For many of us, shopping using tap-and-go technology has become second nature. Even more so since the pandemic struck. But few may be aware that the latest evolution of the contactless payment system – “digital wallets” on mobile phones – has turned into an almighty stoush in Australia between two leviathans: Big Tech and Big Banks.
A rapidly growing number of bank customers are using digital wallets such as Apple Pay and Google Pay, which allow users to enter a card’s details into their phone and pay using technology that seamlessly operates with the existing vast network of contactless point-of-sale devices.
The rise of digital wallets such as Apple Pay has been turbo-charged by the pandemic.Credit:Josh Robenstone
Whenever a payment goes through Apple Pay, which is the only digital wallet app allowed on an iPhone, the tech company pockets an undisclosed fee from the banks.
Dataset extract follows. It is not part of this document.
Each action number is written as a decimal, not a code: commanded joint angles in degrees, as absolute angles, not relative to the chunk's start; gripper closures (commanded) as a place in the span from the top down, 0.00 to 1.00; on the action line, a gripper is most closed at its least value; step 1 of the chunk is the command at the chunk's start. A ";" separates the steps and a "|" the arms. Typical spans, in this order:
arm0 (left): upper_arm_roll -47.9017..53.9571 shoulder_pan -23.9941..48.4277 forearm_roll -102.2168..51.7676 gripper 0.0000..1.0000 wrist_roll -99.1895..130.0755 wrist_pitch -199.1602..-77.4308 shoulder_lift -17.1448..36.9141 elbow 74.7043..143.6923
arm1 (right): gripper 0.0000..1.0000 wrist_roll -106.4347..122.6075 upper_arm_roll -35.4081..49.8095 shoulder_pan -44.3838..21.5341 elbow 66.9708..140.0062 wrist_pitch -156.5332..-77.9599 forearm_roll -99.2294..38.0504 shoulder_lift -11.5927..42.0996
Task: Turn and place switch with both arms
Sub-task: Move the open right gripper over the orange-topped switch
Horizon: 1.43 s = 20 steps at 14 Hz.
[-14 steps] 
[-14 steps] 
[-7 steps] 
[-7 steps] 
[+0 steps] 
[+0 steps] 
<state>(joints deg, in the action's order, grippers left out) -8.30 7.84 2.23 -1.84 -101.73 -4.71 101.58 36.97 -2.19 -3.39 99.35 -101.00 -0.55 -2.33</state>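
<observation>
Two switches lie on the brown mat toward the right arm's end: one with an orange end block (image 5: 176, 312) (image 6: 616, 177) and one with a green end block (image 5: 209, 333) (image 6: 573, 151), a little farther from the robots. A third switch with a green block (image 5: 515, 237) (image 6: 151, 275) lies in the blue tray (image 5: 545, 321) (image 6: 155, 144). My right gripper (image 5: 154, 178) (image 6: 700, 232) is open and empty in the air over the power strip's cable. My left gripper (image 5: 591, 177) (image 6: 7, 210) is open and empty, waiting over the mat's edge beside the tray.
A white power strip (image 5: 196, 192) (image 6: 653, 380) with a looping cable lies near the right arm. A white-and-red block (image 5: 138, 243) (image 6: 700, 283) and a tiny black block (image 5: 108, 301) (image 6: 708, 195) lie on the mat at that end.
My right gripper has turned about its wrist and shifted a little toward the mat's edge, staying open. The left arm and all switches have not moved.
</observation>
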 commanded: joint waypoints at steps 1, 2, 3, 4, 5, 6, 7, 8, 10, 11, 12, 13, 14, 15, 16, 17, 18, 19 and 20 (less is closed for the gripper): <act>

Google Pay, which runs on Android phones, doesn’t charge a fee, instead using the consumer data for its advertising business.
The banks have a long list of grievances, including Apple’s unwillingness to allow digital wallet competitors on its iPhone (Android phones do allow third parties to use its payment technology), the paucity of regulatory oversight and their exasperation that having invested heavily to establish the contactless payment system, Apple is now happily charging banks for using that infrastructure.
As a consequence, in October last year, the Morrison government established a review of the regulatory architecture of the payment industry, led by lawyer and financial technology expert Scott Farrell. Recently released, the review recommended, among other things, new powers for Treasurer Josh Frydenberg to clear up overlapping oversight responsibilities and potentially force Apple to open up its digital wallets technology to rivals.
The lack of proper oversight was on full display when officials from the Reserve Bank, the Australian Competition and Consumer Commission, the Australian Prudential Regulation Authority and the Australian Securities and Investments Commission fronted a Parliamentary committee that is also putting the payments industry under the microscope.
Even though all of them have a role in regulating the sector, they all took a backward step when asked what they were doing to investigate the rapidly expanding digital wallet sector. Committee member and Labor MP Deborah O’Neill warned she was “becoming more and more concerned that Apple and Google are driving the bus and the government is missing in action and the gaps … are so open it’s like the Wild West for those companies to come in here”.
Mr Frydenberg has acknowledged the regulatory shortfall. Writing in the Financial Review, he says the system is being transformed by the emergence of digital wallets, buy now pay later, cryptocurrencies and the like. “Individually, their impact is profound, collectively it’s a revolution. Yet despite this disruption, the regulatory framework governing the payments system has not evolved.”
Banks are keen to avoid the experience of the media industry, where millions of dollars in advertising revenue was sucked out of Australian companies by Google and Facebook. It led to years of industry turmoil before the news media bargaining code was finally put into place forcing tech companies to compensate media companies for the use of their content.
While Australia’s banks are hardly on their financial knees, and the banking royal commission found they had more often adopted the role of bully than bullied, the Treasurer must be true to his word in his commitment to playing a far more active role in overseeing the payments industry. Consumers, lured by new digital forms of payment, cannot be left shortchanged in the long term by putting too much power over a critical piece of Australia’s economic infrastructure into the hands of monopolistic big tech firms.